• **Records provided**
_ _ _ _ _ _ _
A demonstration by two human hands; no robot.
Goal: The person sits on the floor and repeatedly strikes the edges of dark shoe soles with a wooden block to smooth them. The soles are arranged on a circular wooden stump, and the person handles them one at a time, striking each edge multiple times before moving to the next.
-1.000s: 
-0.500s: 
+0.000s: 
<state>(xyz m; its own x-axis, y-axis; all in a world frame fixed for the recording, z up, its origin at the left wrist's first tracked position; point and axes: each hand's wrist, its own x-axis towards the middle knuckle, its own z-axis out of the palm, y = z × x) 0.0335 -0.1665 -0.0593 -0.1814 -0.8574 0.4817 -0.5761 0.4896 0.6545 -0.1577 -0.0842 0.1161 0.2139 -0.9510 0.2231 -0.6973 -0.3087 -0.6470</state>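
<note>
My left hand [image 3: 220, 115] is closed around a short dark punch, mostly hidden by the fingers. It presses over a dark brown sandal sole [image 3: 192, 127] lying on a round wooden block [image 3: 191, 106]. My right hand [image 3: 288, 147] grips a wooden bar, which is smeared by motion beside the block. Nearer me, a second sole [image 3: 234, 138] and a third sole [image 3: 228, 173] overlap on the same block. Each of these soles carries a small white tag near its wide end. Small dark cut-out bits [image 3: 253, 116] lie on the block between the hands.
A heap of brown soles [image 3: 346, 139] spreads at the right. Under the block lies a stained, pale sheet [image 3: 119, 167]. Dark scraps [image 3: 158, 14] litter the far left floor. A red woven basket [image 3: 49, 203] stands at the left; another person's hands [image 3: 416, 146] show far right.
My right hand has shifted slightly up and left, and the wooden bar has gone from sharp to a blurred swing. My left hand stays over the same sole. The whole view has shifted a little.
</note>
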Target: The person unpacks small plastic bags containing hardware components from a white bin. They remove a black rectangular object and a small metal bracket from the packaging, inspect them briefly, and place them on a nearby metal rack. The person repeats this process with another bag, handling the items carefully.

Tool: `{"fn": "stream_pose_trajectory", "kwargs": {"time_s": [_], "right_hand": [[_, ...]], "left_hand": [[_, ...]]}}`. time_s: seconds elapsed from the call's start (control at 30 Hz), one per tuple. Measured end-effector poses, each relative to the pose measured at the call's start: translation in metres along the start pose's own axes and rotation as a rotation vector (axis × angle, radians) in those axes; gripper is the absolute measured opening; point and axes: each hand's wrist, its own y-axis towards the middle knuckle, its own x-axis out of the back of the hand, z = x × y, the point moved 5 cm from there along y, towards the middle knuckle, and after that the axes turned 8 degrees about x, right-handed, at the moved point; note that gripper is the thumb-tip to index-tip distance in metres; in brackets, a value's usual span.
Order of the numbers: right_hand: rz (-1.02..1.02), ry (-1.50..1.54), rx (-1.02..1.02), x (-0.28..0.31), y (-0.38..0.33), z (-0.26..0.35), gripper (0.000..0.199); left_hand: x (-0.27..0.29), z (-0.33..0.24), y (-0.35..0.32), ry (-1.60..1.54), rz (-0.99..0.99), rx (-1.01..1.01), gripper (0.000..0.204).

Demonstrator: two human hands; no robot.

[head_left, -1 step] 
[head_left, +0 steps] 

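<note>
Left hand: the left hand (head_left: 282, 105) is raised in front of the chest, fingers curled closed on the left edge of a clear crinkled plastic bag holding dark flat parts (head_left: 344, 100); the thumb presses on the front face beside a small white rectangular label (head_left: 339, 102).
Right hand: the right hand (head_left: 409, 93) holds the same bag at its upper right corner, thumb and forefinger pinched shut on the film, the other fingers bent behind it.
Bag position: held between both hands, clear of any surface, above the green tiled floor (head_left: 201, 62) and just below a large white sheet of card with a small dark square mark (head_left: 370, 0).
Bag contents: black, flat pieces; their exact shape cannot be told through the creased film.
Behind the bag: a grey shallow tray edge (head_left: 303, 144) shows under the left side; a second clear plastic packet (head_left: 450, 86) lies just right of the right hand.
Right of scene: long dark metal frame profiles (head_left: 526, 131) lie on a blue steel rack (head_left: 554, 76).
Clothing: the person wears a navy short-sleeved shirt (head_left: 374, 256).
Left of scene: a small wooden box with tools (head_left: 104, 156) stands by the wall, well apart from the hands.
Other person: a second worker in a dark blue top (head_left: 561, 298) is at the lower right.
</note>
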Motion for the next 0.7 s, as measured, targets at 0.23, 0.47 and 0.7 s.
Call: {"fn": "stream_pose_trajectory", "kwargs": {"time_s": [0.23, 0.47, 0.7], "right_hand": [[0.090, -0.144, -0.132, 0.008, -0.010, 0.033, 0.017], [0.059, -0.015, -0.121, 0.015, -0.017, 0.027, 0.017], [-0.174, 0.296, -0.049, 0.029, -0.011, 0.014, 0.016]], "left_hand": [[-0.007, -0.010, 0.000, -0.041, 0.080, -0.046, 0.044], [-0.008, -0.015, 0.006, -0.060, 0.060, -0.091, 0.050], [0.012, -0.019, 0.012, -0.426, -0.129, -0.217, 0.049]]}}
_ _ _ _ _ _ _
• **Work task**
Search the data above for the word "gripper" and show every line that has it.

• **Finished exercise**
Tool: `{"fn": "stream_pose_trajectory", "kwargs": {"time_s": [_], "right_hand": [[_, ...]], "left_hand": [[_, ...]]}}`. time_s: seconds elapsed from the call's start (control at 30 Hz), one per tuple. Measured end-effector poses, each relative to the pose measured at the call's start: translation in metres along the start pose's own axes and rotation as a rotation vector (axis × angle, radians) in those axes; gripper is the absolute measured opening; point and axes: each hand's wrist, its own y-axis towards the middle knuckle, its own x-axis out of the back of the hand, z = x × y, the point moved 5 cm from there along y, towards the middle knuckle, and after that the axes turned 8 degrees about x, right-handed, at the moved point; note that gripper is the thumb-tip to index-tip distance in metres; in brackets, a value's usual span.
Order of the numbers: right_hand: rz (-1.02..1.02), ry (-1.50..1.54), rx (-1.02..1.02), x (-0.28..0.31), y (-0.38..0.33), z (-0.26..0.35), gripper (0.000..0.199); left_hand: x (-0.27..0.29), z (-0.33..0.24), y (-0.35..0.32), ry (-1.60..1.54), rz (-0.99..0.99), rx (-1.01..1.01), gripper (0.000..0.204).

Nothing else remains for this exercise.